Problem details:
In your copy, include every line of the records exactly and no picture at all.

Data provided:
++++++++
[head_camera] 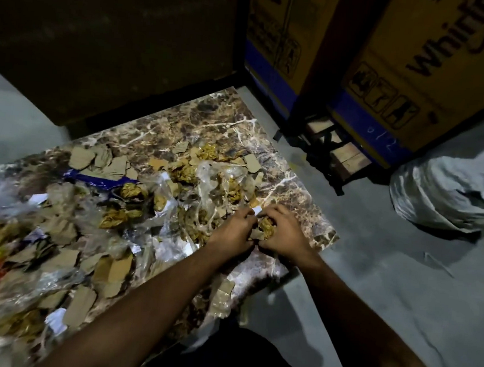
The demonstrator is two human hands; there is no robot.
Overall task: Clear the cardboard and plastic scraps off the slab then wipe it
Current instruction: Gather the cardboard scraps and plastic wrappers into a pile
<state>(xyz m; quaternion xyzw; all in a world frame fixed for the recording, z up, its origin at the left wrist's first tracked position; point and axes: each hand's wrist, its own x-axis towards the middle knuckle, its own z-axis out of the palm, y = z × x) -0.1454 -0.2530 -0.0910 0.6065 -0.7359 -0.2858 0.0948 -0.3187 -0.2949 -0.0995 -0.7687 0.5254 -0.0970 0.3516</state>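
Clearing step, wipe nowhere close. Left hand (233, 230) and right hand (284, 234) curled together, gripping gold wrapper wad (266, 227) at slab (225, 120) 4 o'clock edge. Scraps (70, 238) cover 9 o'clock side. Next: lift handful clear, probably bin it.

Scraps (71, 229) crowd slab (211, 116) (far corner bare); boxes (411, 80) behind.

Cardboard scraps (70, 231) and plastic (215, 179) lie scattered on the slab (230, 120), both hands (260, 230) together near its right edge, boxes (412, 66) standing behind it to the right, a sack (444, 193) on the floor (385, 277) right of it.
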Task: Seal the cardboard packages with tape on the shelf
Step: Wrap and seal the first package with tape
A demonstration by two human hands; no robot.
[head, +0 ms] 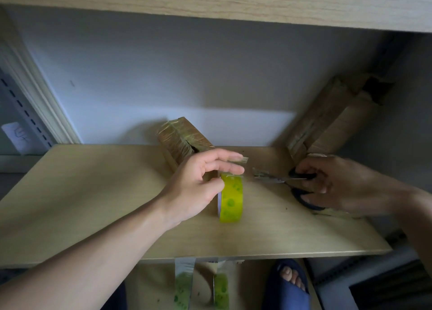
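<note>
Cardboard packages stand on the pale wooden shelf (93, 192), and the view runs from a dim left edge to a darker right one. At far left a white slotted upright (25, 106) and a paper label (17, 136) with handwriting show; the writing is too blurred to read. The left hand (198, 185) reaches in mid-shelf, thumb and forefinger pinching the top of the yellow-green tape roll (231, 197), which stands on edge, while the other fingers spread and lift a clear strip of tape (240, 161). Just behind the hand sits the small taped package (180, 139); the hand hides its near end. To the right, the scissors (280, 180) point left toward the strip, a scrap of tape clinging to the blades; whether the blades are parted is hard to make out. The right hand (327, 183) curls through the dark handles, in shadow. Behind it a long package (327, 122) leans against the wall, its top torn and murky. Below the shelf edge hang tape strips (183, 284), and a foot in a blue slipper (289, 284) shows.
</note>
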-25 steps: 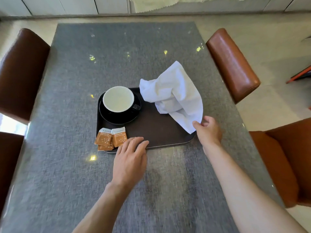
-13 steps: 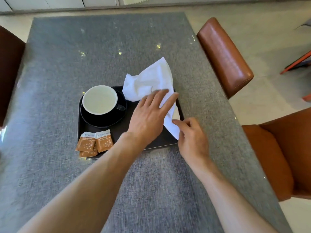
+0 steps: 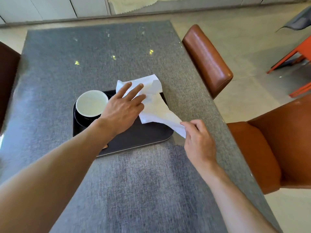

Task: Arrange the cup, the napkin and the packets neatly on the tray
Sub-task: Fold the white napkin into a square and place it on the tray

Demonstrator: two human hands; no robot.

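Since half a second ago the right hand (image 3: 199, 140) has drawn the near corner of the napkin (image 3: 158, 110) out past the tray's right edge, so the cloth, then bunched toward the tray's far right corner, is now pulled into a longer, flatter strip running from that corner toward the desk's near right side. The right hand's grip is closed: thumb and fingers are pinched together on that near corner of the napkin, which hangs just above the desk beside the tray's near right corner. The left hand (image 3: 123, 106) has slid further over the cloth; its grip is open, the fingers (image 3: 133, 93) spread and lying flat on the far part of the napkin, pressing it down rather than clasping it. The far end of the napkin overhangs the tray's far edge onto the desk (image 3: 101, 52). The dark tray (image 3: 148, 137) sits on the grey desk nearer the right edge than the left. The cup (image 3: 91, 102), white inside, stands on a dark saucer in the tray's far left corner, just beside the left wrist. The packets (image 3: 105, 146), plainly seen at the tray's near left corner earlier, are now almost wholly hidden under the left forearm; only an orange sliver shows at the tray's near edge. Brown chairs (image 3: 207, 59) stand along the desk's right edge.
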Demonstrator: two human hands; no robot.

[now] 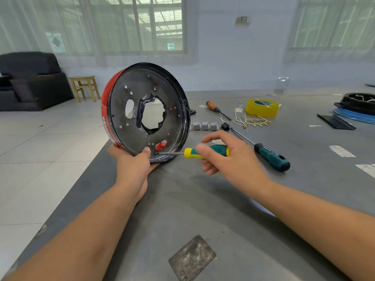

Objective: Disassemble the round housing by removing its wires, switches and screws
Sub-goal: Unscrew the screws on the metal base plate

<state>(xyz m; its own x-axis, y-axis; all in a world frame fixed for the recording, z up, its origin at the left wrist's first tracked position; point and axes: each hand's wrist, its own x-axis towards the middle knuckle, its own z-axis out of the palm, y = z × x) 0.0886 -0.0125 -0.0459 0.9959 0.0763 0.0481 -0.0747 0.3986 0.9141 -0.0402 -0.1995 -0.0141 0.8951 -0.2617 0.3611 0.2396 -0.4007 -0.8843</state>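
The right hand (227,157) hides the screwdriver (205,152) handle's middle; at right, a black tray (359,102) is cut off.

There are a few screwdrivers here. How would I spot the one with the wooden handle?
Find the yellow tape roll far across the grey table. Just left of it lies the wooden-handled screwdriver, untouched. Its handle is orange-brown; the other two have green handles.
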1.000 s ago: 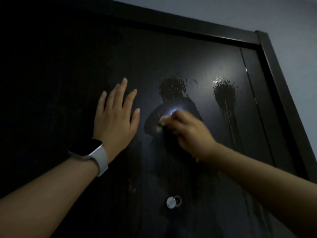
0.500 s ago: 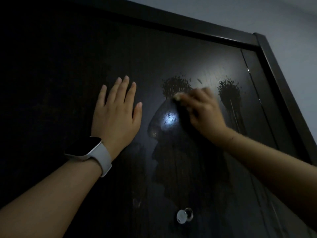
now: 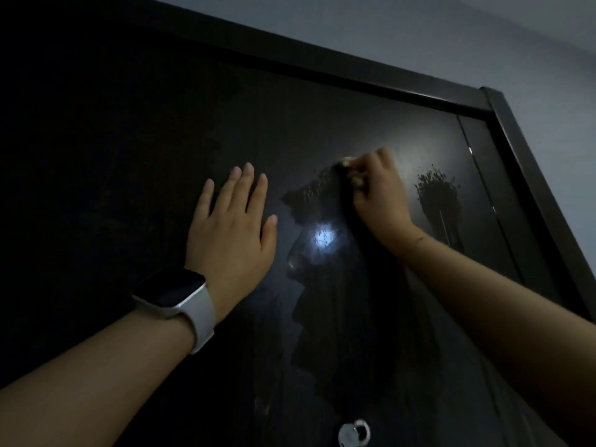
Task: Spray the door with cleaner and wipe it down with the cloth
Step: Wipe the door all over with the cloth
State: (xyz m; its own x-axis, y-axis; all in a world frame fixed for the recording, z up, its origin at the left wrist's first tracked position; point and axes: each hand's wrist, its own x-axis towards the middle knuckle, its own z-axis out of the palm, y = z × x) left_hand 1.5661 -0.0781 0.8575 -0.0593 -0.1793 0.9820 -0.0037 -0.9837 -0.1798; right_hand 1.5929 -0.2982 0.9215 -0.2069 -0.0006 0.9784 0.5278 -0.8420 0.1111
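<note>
The right hand (image 3: 380, 201), clutching the cloth (image 3: 350, 171), has swept higher up the door (image 3: 129, 156); left hand (image 3: 230, 230) stays flat.

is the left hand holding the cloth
No, the left hand lies flat and open against the door, while the right hand wipes with the cloth.

**Free room on the door**

The door (image 3: 129, 156) is bare above and to the left of the left hand (image 3: 230, 227), which lies flat on it with fingers (image 3: 248, 185) spread. Right of that hand, the right hand (image 3: 379, 198) and its forearm block the middle. Beyond it, a spray patch (image 3: 438, 198) sits close to the door frame (image 3: 529, 175), leaving a narrow strip. Low down, the knob (image 3: 353, 433) sticks out.
</note>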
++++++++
Response:
[head_camera] 
The demonstrator is two human hands; there is no robot.
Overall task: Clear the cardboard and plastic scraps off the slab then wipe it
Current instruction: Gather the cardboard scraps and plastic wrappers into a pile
<state>(xyz m; quaternion xyzw; all in a world frame fixed for the recording, z up, its origin at the left wrist's first tracked position; point and axes: each hand's wrist, its own x-axis towards the middle knuckle, its own z-axis out of the palm, y = z × x) -0.1454 -0.2530 -0.0910 0.6065 -0.7359 -0.2858 0.0948 -0.3187 -0.2949 -0.0995 -0.7687 0.5254 -0.0970 0.3516</state>
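Clearing step, wipe nowhere close. Left hand (233, 230) and right hand (284, 234) curled together, gripping gold wrapper wad (266, 227) at slab (225, 120) 4 o'clock edge. Scraps (70, 238) cover 9 o'clock side. Next: lift handful clear, probably bin it.

Scraps (71, 229) crowd slab (211, 116) (far corner bare); boxes (411, 80) behind.

Cardboard scraps (70, 231) and plastic (215, 179) lie scattered on the slab (230, 120), both hands (260, 230) together near its right edge, boxes (412, 66) standing behind it to the right, a sack (444, 193) on the floor (385, 277) right of it.
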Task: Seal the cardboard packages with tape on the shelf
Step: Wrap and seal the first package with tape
A demonstration by two human hands; no robot.
[head, +0 ms] 
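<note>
Cardboard packages stand on the pale wooden shelf (93, 192), and the view runs from a dim left edge to a darker right one. At far left a white slotted upright (25, 106) and a paper label (17, 136) with handwriting show; the writing is too blurred to read. The left hand (198, 185) reaches in mid-shelf, thumb and forefinger pinching the top of the yellow-green tape roll (231, 197), which stands on edge, while the other fingers spread and lift a clear strip of tape (240, 161). Just behind the hand sits the small taped package (180, 139); the hand hides its near end. To the right, the scissors (280, 180) point left toward the strip, a scrap of tape clinging to the blades; whether the blades are parted is hard to make out. The right hand (327, 183) curls through the dark handles, in shadow. Behind it a long package (327, 122) leans against the wall, its top torn and murky. Below the shelf edge hang tape strips (183, 284), and a foot in a blue slipper (289, 284) shows.
</note>
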-25 steps: 
-13 steps: 
+0 steps: 

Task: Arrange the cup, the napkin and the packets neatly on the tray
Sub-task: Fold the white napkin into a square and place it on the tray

Demonstrator: two human hands; no robot.

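Since half a second ago the right hand (image 3: 199, 140) has drawn the near corner of the napkin (image 3: 158, 110) out past the tray's right edge, so the cloth, then bunched toward the tray's far right corner, is now pulled into a longer, flatter strip running from that corner toward the desk's near right side. The right hand's grip is closed: thumb and fingers are pinched together on that near corner of the napkin, which hangs just above the desk beside the tray's near right corner. The left hand (image 3: 123, 106) has slid further over the cloth; its grip is open, the fingers (image 3: 133, 93) spread and lying flat on the far part of the napkin, pressing it down rather than clasping it. The far end of the napkin overhangs the tray's far edge onto the desk (image 3: 101, 52). The dark tray (image 3: 148, 137) sits on the grey desk nearer the right edge than the left. The cup (image 3: 91, 102), white inside, stands on a dark saucer in the tray's far left corner, just beside the left wrist. The packets (image 3: 105, 146), plainly seen at the tray's near left corner earlier, are now almost wholly hidden under the left forearm; only an orange sliver shows at the tray's near edge. Brown chairs (image 3: 207, 59) stand along the desk's right edge.
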Demonstrator: two human hands; no robot.

[now] 

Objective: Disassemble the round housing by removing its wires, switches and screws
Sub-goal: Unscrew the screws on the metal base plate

<state>(xyz m; its own x-axis, y-axis; all in a world frame fixed for the recording, z up, its origin at the left wrist's first tracked position; point and axes: each hand's wrist, its own x-axis towards the middle knuckle, its own z-axis out of the palm, y = z × x) 0.0886 -0.0125 -0.0459 0.9959 0.0763 0.0481 -0.0747 0.3986 0.9141 -0.0402 -0.1995 -0.0141 0.8951 -0.2617 0.3611 0.2396 -0.4007 -0.8843</state>
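The right hand (227,157) hides the screwdriver (205,152) handle's middle; at right, a black tray (359,102) is cut off.

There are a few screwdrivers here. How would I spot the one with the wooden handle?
Find the yellow tape roll far across the grey table. Just left of it lies the wooden-handled screwdriver, untouched. Its handle is orange-brown; the other two have green handles.
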1.000 s ago: 
0.500 s ago: 
now: 
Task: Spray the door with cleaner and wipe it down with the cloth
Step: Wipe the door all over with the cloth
State: (xyz m; its own x-axis, y-axis; all in a world frame fixed for the recording, z up, its origin at the left wrist's first tracked position; point and axes: each hand's wrist, its own x-axis towards the middle knuckle, its own z-axis out of the palm, y = z × x) left_hand 1.5661 -0.0781 0.8575 -0.0593 -0.1793 0.9820 -0.0037 -0.9837 -0.1798; right_hand 1.5929 -0.2982 0.9215 -0.2069 -0.0006 0.9784 0.5278 -0.8420 0.1111
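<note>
The right hand (image 3: 380, 201), clutching the cloth (image 3: 350, 171), has swept higher up the door (image 3: 129, 156); left hand (image 3: 230, 230) stays flat.

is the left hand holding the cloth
No, the left hand lies flat and open against the door, while the right hand wipes with the cloth.

**Free room on the door**

The door (image 3: 129, 156) is bare above and to the left of the left hand (image 3: 230, 227), which lies flat on it with fingers (image 3: 248, 185) spread. Right of that hand, the right hand (image 3: 379, 198) and its forearm block the middle. Beyond it, a spray patch (image 3: 438, 198) sits close to the door frame (image 3: 529, 175), leaving a narrow strip. Low down, the knob (image 3: 353, 433) sticks out.
</note>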

This finishes the output.